The comparison cohort included the remaining subjects aged 18-65 years without SGA use, AD use, or a medical diagnosis claim of any of the outcomes of interest in 2006, i.e., within 12 months prior to the study period (2007-2010), or any point prior to the start of ADs. Additionally, patients initiated continuous AD treatment for at least 4 weeks during the study period.

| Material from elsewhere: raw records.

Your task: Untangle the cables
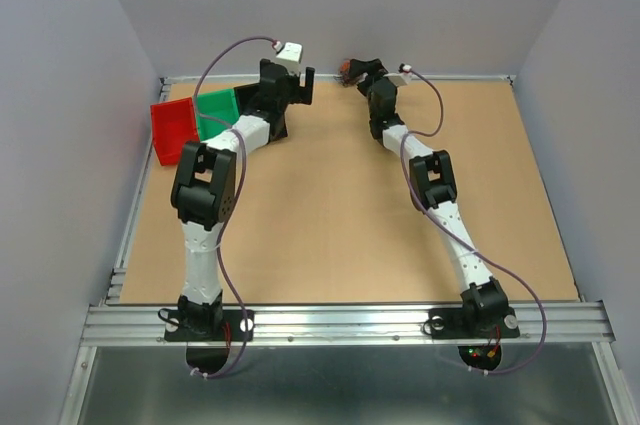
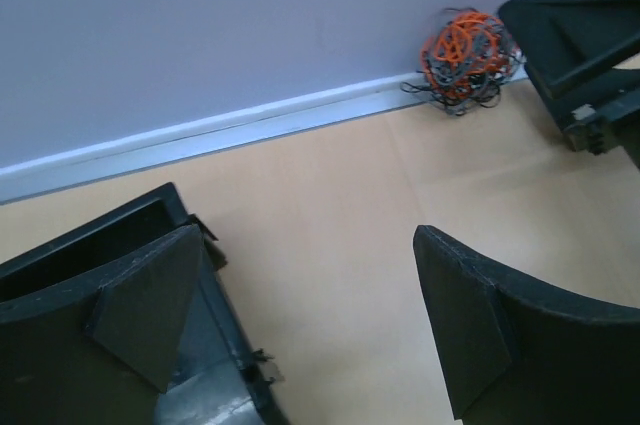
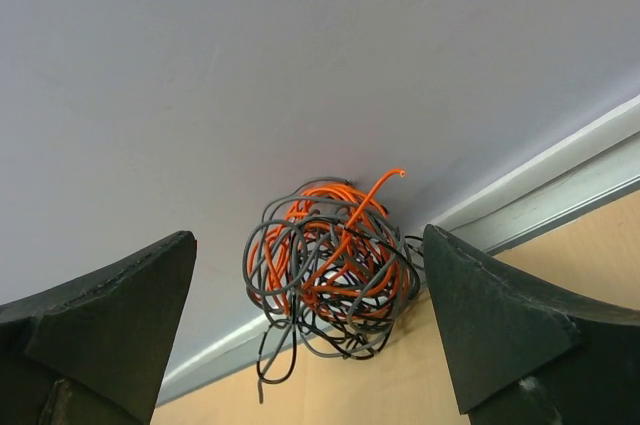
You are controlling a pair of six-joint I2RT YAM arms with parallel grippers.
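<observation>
While the right pincer gapes empty just before the tangle at the wall, top centre overhead, and the left pincer hangs open, the approach seems in hand; next, pinch one loop.

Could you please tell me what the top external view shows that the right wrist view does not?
Only the top external view shows the red bin, the green bin, the left arm and the whole table. Only the right wrist view shows the tangle's separate orange and grey strands, with one orange end sticking up. Both show the tangle against the far wall, just ahead of the right end effector.
</observation>
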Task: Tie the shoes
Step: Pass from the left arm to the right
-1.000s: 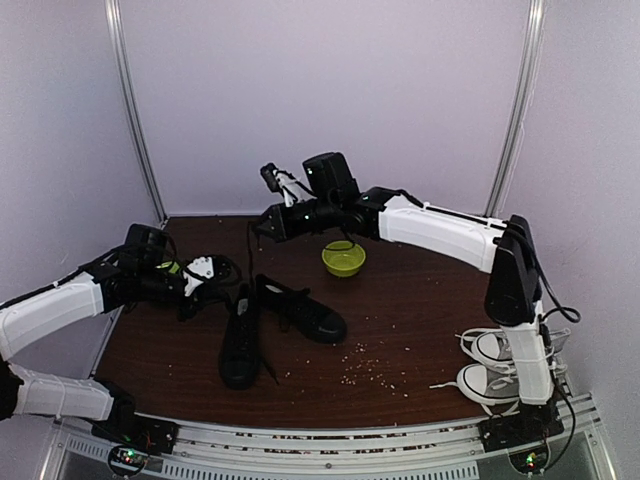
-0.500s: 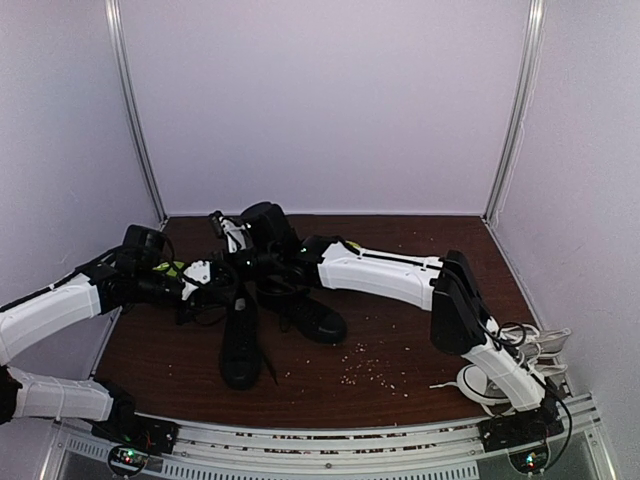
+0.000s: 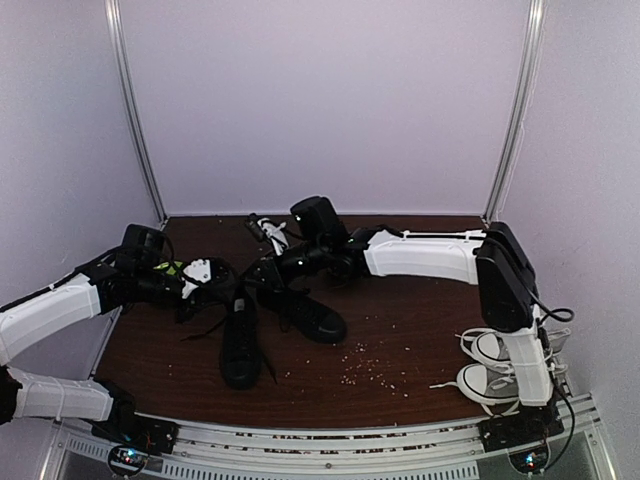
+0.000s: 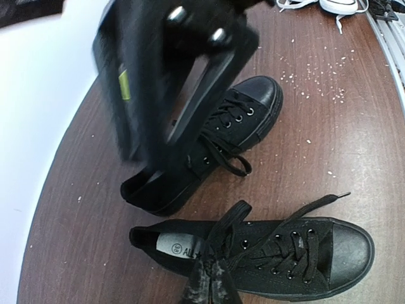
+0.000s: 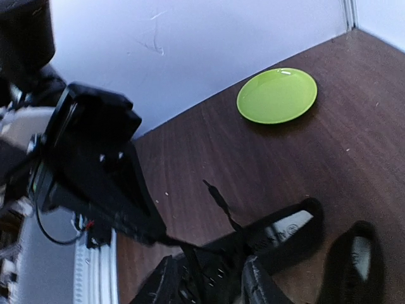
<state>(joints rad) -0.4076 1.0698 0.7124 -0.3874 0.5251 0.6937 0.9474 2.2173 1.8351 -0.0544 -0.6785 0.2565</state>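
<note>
Left gripper (image 4: 211,273) sits closest in its own wrist view, its fingers pressed together on a black lace (image 4: 237,206) drawn up from the near shoe (image 4: 285,253). That shoe rests on its sole on the table (image 3: 420,330), toe toward the arm bases. Just beyond it, heels close together, the far shoe (image 4: 243,120) angles off to the right. The right gripper (image 5: 212,266) hangs above the pair, looking down on the near shoe's lacing, with its fingers spread wide and nothing visibly between them. Farther out are scattered crumbs (image 3: 365,365), white sneakers (image 3: 490,365) at the right edge, and a green dish (image 5: 277,95) near the back wall.

The step in hand looks like gathering the two lace ends to cross them. To do it well, the right gripper should descend on the free strand trailing over the wood. It should pinch lace only, not tongue or eyelets, and stay clear of the left fingers. The left should pull just enough to hold its strand up without dragging the shoe.

Black lace on black canvas makes the strands hard to separate, so I cannot tell which strand is held or whether the far shoe is knotted. The right gripper is a blur in the left wrist view, and the right arm hides the dish from above.
</note>
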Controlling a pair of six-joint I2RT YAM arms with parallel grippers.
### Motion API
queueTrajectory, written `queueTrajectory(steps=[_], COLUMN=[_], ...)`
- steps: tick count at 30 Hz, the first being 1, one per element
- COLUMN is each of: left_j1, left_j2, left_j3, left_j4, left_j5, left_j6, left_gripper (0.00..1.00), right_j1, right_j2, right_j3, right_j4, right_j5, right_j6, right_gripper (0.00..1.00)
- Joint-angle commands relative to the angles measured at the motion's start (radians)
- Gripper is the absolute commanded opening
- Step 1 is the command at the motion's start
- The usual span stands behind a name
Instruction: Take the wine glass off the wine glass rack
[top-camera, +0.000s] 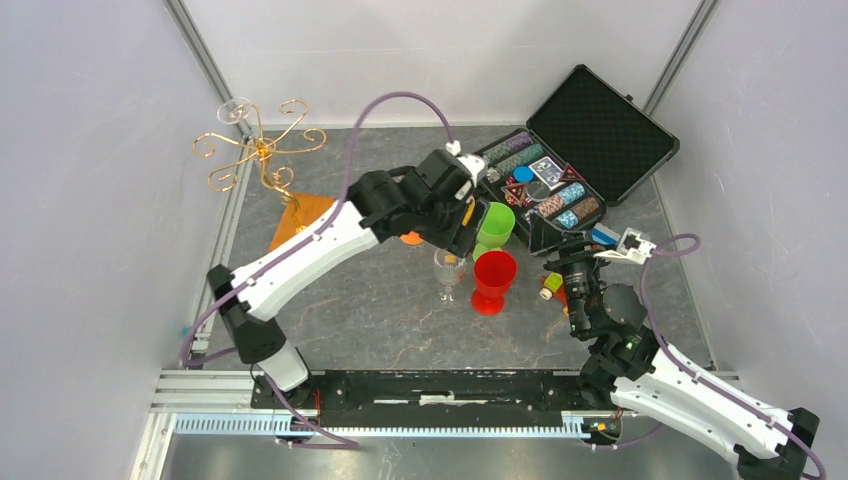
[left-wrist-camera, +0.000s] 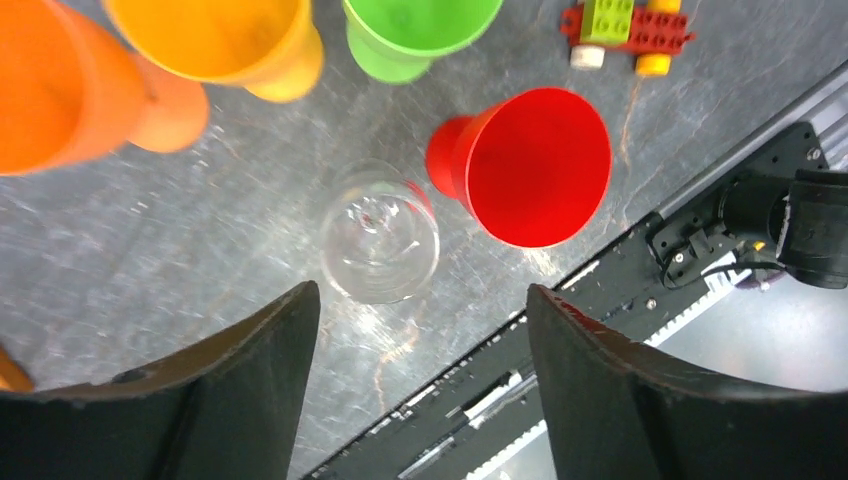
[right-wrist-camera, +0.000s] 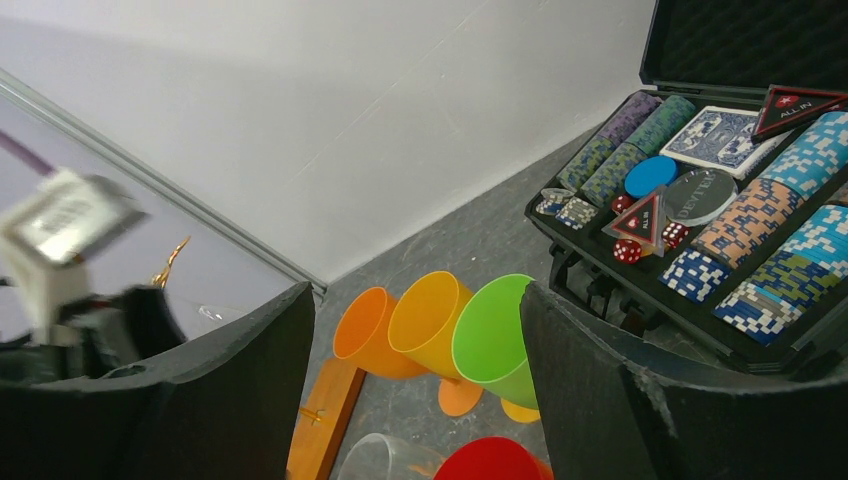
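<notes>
Log the wine glass rack (top-camera: 258, 150): a thin gold wire stand with curled scroll arms. It stands upright on a rectangular orange-brown wooden base (top-camera: 300, 215) at the far-left corner of the table (top-camera: 370, 310). A clear round glass shape (top-camera: 236, 108) sits at the rack's top-left scroll; you cannot tell how it hangs. A clear wine glass (top-camera: 449, 272) stands upright mid-table, mouth up and empty. It is well apart from the rack.
</notes>
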Motion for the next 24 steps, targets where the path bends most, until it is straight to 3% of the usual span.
queueTrajectory(steps=[1, 2, 3, 7, 15, 19, 24], left_j1=[0.044, 0.059, 0.081, 0.215, 0.651, 0.9, 1.216], left_j2=[-0.138, -0.166, -0.197, -0.327, -0.429, -0.356, -0.253], left_j3=[0.091, 0.094, 0.09, 0.044, 0.059, 0.129, 0.13], left_j4=[-0.001, 0.013, 0.04, 0.176, 0.266, 0.226, 0.293], left_j5=[-0.123, -0.137, -0.143, -0.094, -0.121, 0.004, 0.276], left_j6=[0.089, 0.102, 0.107, 0.112, 0.006, -0.053, -0.17], left_gripper=[0.9, 0.98, 1.0, 1.0, 1.0, 1.0, 1.0], right_j1=[0.0, 0.0, 0.0, 0.0, 0.0, 0.0, 0.0], right_j2=[-0.011, -0.012, -0.012, -0.016, -0.022, -0.018, -0.019], right_j3=[0.001, 0.0, -0.001, -0.007, -0.014, -0.015, -0.016], right_j4=[-0.002, -0.002, -0.003, -0.003, -0.003, -0.003, -0.003], right_j5=[0.009, 0.009, 0.009, 0.01, 0.02, 0.026, 0.031], right_j6=[0.001, 0.001, 0.003, 0.007, 0.004, -0.004, -0.02], right_gripper=[0.8, 0.8, 0.8, 0.8, 0.81, 0.81, 0.82])
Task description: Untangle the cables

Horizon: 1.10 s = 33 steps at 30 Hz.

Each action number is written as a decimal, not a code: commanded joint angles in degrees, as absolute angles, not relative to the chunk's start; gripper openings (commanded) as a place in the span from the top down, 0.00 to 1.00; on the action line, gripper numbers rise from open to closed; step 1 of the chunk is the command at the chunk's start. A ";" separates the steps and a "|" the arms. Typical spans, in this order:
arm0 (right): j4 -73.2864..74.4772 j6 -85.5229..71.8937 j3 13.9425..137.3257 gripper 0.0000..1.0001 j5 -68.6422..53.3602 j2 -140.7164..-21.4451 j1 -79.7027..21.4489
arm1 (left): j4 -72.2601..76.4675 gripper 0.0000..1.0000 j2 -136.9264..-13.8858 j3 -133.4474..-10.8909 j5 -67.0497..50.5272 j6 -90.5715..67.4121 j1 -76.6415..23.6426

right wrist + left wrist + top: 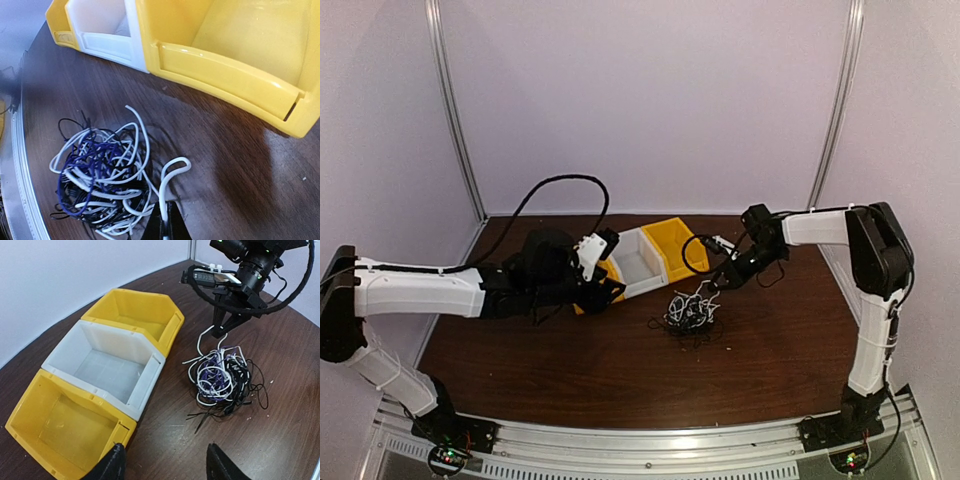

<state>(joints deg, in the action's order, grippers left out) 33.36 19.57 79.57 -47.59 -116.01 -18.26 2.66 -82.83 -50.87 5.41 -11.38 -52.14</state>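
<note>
The left arm point(420, 290) and the right arm point(868, 340) both have smooth white shells on the long links and black housings at the joints. A thick black cable point(555, 183) loops off the left arm. The left hand point(165, 465) has two black, pointed fingers. The right hand point(218, 334) is also black, with a white tie point(215, 267) above it. At the left base point(445, 455) small green and red lights are seen.

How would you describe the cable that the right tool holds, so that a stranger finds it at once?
On the brown table, near the row of bins, lies a small tangle of cables. One white cable rises out of it in a loop, pinched in the shut right tool. The black and purple ones lie in the heap.
</note>
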 commanded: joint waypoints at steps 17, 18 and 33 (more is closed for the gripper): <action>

Medication claims for an AD supply <1 week or >180 days were excluded. Unlike the SGA cohort, which may have been exposed to ADs, the AD cohort was not exposed to SGAs during the entire study period. The use of other concurrent medications, excluding SGAs, was allowed, but not accounted for in this cohort.

We chose an AD initiator cohort as the comparison group in order to balance background risk factors present in SGA initiators that are based on mental illness and unhealthy lifestyle behaviors, including smoking, which are related to a higher risk for the studied outcomes, all of which have been associated with depression and even AD treatment too (4042). Moreover, using defined initiation time point in both cohorts allowed us to control for severity of mental disorder, while having a time point of discontinuation allowed us to use the same rule for right-censoring in both groups in the primary analysis.

Outcomes

Primary outcomes of interest were times to inpatient and outpatient claims for the following diagnoses within one year of treatment discontinuation (ICD-9 codes in parentheses): hypertension (401, 402), ischemic and hypertensive heart disease (410, 413, 414), cerebrovascular disease (434, 435), diabetes mellitus (250), hyperlipidemia (272), and obesity (278). Secondary outcomes included the same diagnoses at last follow-up time point, i.e., not censoring the observations at 365 days after the last exposure to either SGAs or ADs, in order to examine the robustness of our findings and allow for longer-term carry over effects.

Statistical analysis

Cox (proportional hazards) regression analysis, censoring patients without an event of interest at 365 days after last exposure to the studied medication or last date of health plan enrollment, was used to separately model each outcome of interest as a function of exposure group (i.e., SGA versus AD). The proportional hazards assumption was evaluated by plotting the log negative log of the survival function by the log of time.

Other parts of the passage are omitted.